■ Problem statement: Every line of the material below in which "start" shows up is to be located and copied.

■ Given records:
□ □ □ □
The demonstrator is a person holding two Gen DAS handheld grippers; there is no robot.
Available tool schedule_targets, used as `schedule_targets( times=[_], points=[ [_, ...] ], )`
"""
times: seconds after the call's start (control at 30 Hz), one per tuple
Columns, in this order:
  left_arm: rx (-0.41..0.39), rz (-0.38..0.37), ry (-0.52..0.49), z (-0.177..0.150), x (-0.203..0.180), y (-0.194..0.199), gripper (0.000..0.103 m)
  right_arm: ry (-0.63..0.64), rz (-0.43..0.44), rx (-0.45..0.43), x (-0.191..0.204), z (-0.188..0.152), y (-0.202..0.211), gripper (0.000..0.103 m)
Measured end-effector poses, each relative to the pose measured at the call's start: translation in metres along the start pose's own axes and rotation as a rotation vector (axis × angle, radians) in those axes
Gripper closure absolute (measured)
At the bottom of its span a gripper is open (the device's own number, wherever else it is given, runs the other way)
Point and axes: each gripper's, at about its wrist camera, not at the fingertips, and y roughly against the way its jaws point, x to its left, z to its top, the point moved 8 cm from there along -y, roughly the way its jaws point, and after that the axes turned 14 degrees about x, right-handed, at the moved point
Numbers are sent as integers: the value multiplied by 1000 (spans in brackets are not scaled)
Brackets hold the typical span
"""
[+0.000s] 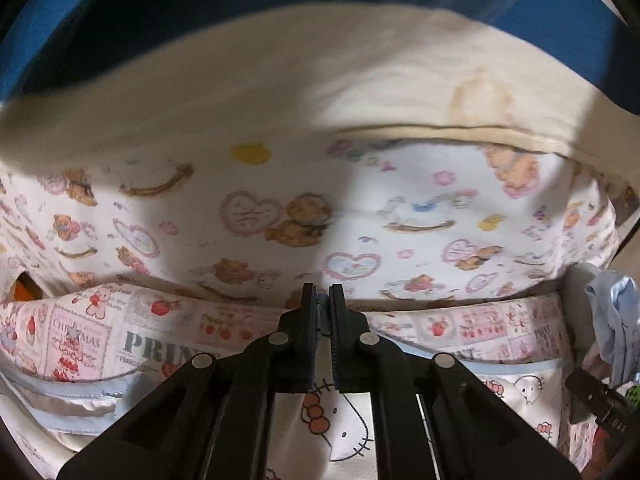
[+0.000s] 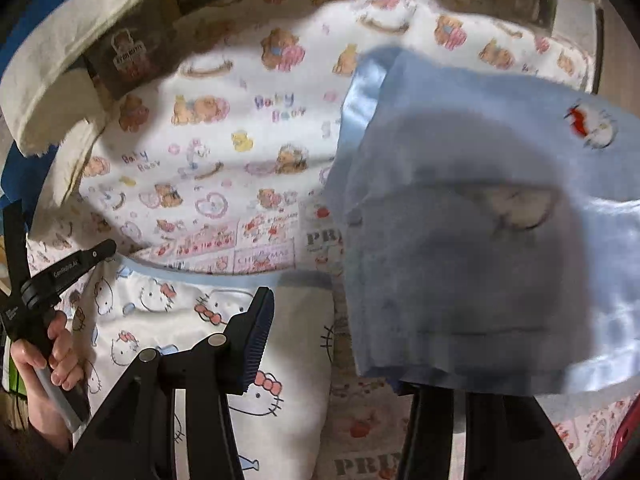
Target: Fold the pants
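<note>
The light blue pants [image 2: 472, 232] with a satin waistband and a small embroidered patch lie bunched over my right gripper's right finger, on the patterned bedding. My right gripper [image 2: 344, 336] is open; its left finger [image 2: 256, 328] shows and the right one is hidden under the cloth. In the left wrist view a bit of the blue pants [image 1: 612, 320] shows at the right edge. My left gripper [image 1: 322, 300] is shut with nothing between its pads, held above the bedding. It also shows in the right wrist view [image 2: 100, 252], held by a hand.
Bedding layers cover the surface: a bear-print sheet [image 1: 280, 216], a strawberry-print quilt [image 1: 120, 340] and a Hello Kitty cloth [image 2: 160, 300]. A cream blanket [image 1: 280, 80] lies behind, with a blue surface [image 1: 560, 8] beyond it.
</note>
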Motion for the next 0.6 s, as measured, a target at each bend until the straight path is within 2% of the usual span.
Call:
schedule_targets(
  times=[0.17,0.23,0.3,0.33,0.37,0.4,0.6],
  points=[
    [-3,3,-2,1,2,0,98,34,-24,5,9,2,-16,54],
    [-3,3,-1,1,-1,-2,98,43,-49,6,7,1,-20,57],
    [-1,-1,4,1,-4,-4,98,36,-65,22,5,1,-28,69],
    [0,-5,7,1,-4,-5,98,39,-83,-1,5,3,-27,74],
    [-1,-10,9,1,-3,-4,98,45,-89,5,5,3,-28,91],
    [-4,-13,9,1,0,-1,98,48,-93,-3,5,4,-28,98],
    [-51,-4,-11,1,4,14,98,10,-68,-94,0,13,-10,102]
  ],
)
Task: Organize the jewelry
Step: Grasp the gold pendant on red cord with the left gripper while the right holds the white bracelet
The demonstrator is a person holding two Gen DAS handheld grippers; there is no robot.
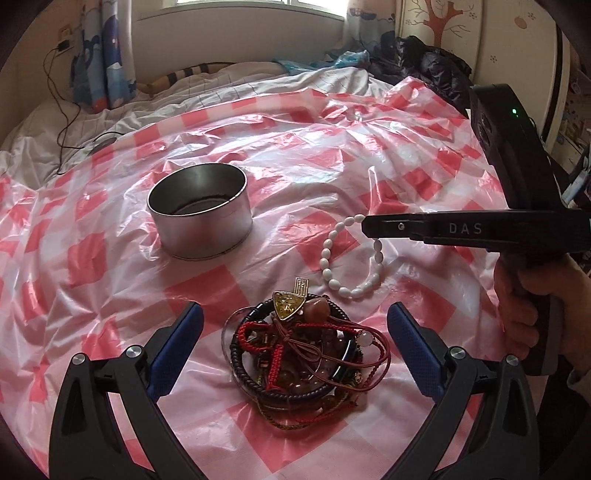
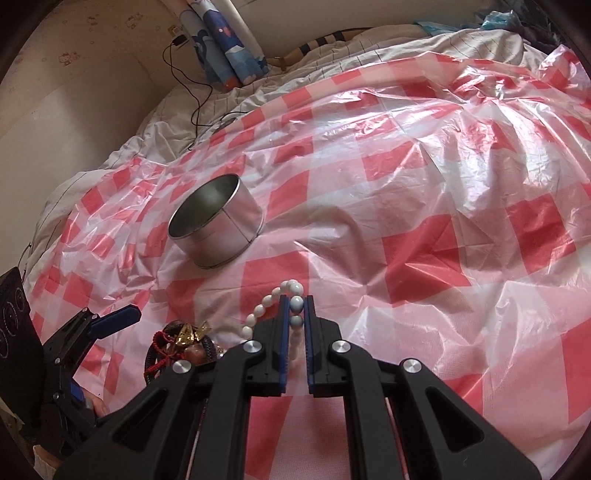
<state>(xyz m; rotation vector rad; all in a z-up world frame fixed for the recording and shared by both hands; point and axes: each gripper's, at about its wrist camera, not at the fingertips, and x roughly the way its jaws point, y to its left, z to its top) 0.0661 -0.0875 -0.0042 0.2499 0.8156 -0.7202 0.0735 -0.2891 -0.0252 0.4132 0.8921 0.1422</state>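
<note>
Right gripper (image 2: 296, 308) has its jaws clamped on the white bead bracelet (image 1: 349, 258). Left gripper (image 1: 295, 325) hangs wide open over the jewelry pile (image 1: 295, 347).

A red-and-white checked plastic sheet (image 1: 303, 155) lies crinkled over a bed, with a pale rumpled quilt (image 1: 207, 88) showing beyond its far edge. A black cable (image 2: 192, 96) runs down from a wall socket (image 2: 179, 38) beside a blue cartoon-printed curtain (image 1: 110, 55) and trails onto the quilt. At the far right, dark clothing (image 1: 432, 62) is heaped next to a white cupboard door painted with a brown tree (image 1: 443, 22).
</note>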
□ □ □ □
■ Output:
times: seconds after the call's start (control at 30 Hz), one per tuple
Measured end-effector poses, each relative to the pose measured at the call's start: translation in metres along the start pose's own axes and rotation as a rotation vector (axis × angle, radians) in those axes

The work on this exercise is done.